**Task**
Give back the whole listing exactly, line by line.
____
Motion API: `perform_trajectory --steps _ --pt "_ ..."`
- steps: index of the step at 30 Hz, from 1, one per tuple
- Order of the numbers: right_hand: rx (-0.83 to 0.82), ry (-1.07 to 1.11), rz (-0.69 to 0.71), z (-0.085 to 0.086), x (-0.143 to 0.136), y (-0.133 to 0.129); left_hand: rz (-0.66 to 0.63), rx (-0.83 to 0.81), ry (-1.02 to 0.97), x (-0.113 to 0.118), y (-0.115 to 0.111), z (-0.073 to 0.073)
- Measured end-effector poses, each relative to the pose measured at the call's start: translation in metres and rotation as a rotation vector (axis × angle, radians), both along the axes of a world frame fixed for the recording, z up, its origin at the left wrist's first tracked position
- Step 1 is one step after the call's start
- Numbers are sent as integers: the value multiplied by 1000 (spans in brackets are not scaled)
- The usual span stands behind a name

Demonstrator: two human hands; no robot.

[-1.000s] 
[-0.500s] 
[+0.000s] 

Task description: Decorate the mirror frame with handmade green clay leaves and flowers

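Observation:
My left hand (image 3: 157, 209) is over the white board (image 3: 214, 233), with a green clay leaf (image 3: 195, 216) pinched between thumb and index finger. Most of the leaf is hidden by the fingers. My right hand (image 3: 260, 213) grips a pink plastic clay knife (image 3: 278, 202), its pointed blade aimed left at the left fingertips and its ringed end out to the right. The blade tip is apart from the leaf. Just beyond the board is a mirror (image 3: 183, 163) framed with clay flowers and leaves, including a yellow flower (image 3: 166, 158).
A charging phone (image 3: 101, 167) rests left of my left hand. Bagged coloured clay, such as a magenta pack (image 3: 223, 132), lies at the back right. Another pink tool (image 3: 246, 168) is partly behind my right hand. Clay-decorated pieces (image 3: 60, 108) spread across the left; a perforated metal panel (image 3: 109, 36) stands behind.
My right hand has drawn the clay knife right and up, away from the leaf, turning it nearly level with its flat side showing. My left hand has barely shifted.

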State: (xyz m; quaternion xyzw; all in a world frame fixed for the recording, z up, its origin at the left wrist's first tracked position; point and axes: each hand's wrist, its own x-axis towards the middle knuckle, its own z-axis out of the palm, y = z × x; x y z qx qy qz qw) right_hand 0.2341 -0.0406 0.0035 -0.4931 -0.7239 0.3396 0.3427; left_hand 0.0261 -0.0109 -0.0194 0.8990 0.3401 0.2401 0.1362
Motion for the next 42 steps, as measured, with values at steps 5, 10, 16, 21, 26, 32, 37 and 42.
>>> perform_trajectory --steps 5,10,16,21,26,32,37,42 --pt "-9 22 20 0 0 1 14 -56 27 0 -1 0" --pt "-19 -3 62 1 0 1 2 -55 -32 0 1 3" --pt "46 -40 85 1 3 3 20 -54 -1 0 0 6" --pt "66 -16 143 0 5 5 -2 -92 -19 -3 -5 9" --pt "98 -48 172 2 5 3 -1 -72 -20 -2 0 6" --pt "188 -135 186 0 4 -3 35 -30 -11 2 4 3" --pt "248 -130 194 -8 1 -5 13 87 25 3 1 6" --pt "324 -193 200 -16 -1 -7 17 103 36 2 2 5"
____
**Answer to this exercise**
Motion API: `perform_trajectory --steps _ --pt "_ ..."`
- steps: index of the step at 30 Hz, from 1, one per tuple
- Order of the numbers: right_hand: rx (-0.83 to 0.82), ry (-1.07 to 1.11), rz (-0.69 to 0.71), z (-0.085 to 0.086), x (-0.143 to 0.136), y (-0.133 to 0.129); left_hand: rz (-0.66 to 0.63), rx (-0.83 to 0.81), ry (-1.02 to 0.97), x (-0.113 to 0.118), y (-0.115 to 0.111), z (-0.073 to 0.073)
- Measured end-effector poses, each relative to the pose measured at the call's start: translation in metres and rotation as a rotation vector (axis × angle, radians), both along the axes of a world frame fixed for the recording, z up, its origin at the left wrist's first tracked position
- Step 1 is one step after the call's start
- Numbers are sent as integers: the value multiplied by 1000 (spans in brackets are not scaled)
- The usual span stands behind a name

Demonstrator: two human hands; no robot.

[-1.000s] 
[-0.500s] 
[+0.000s] 

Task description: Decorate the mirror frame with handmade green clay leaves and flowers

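Observation:
My left hand (image 3: 157, 209) is over the white board (image 3: 214, 233), with a green clay leaf (image 3: 195, 216) pinched between thumb and index finger. Most of the leaf is hidden by the fingers. My right hand (image 3: 260, 213) grips a pink plastic clay knife (image 3: 278, 202), its pointed blade aimed left at the left fingertips and its ringed end out to the right. The blade tip is apart from the leaf. Just beyond the board is a mirror (image 3: 183, 163) framed with clay flowers and leaves, including a yellow flower (image 3: 166, 158).
A charging phone (image 3: 101, 167) rests left of my left hand. Bagged coloured clay, such as a magenta pack (image 3: 223, 132), lies at the back right. Another pink tool (image 3: 246, 168) is partly behind my right hand. Clay-decorated pieces (image 3: 60, 108) spread across the left; a perforated metal panel (image 3: 109, 36) stands behind.
My right hand has drawn the clay knife right and up, away from the leaf, turning it nearly level with its flat side showing. My left hand has barely shifted.
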
State: (xyz m; quaternion xyzw; all in a world frame fixed for the recording, z up, its origin at the left wrist's first tracked position; point and axes: each hand's wrist, its own x-axis towards the middle knuckle, its own z-axis out of the palm, y = z × x; x y z qx qy qz qw) right_hand 0.2341 -0.0406 0.0035 -0.4931 -0.7239 0.3396 0.3427; left_hand 0.0261 -0.0109 -0.0194 0.8990 0.3401 0.2401 0.1362
Motion for the next 42 steps, as measured, with values at steps 5, 10, 16, 21, 26, 32, 37 and 42.
>>> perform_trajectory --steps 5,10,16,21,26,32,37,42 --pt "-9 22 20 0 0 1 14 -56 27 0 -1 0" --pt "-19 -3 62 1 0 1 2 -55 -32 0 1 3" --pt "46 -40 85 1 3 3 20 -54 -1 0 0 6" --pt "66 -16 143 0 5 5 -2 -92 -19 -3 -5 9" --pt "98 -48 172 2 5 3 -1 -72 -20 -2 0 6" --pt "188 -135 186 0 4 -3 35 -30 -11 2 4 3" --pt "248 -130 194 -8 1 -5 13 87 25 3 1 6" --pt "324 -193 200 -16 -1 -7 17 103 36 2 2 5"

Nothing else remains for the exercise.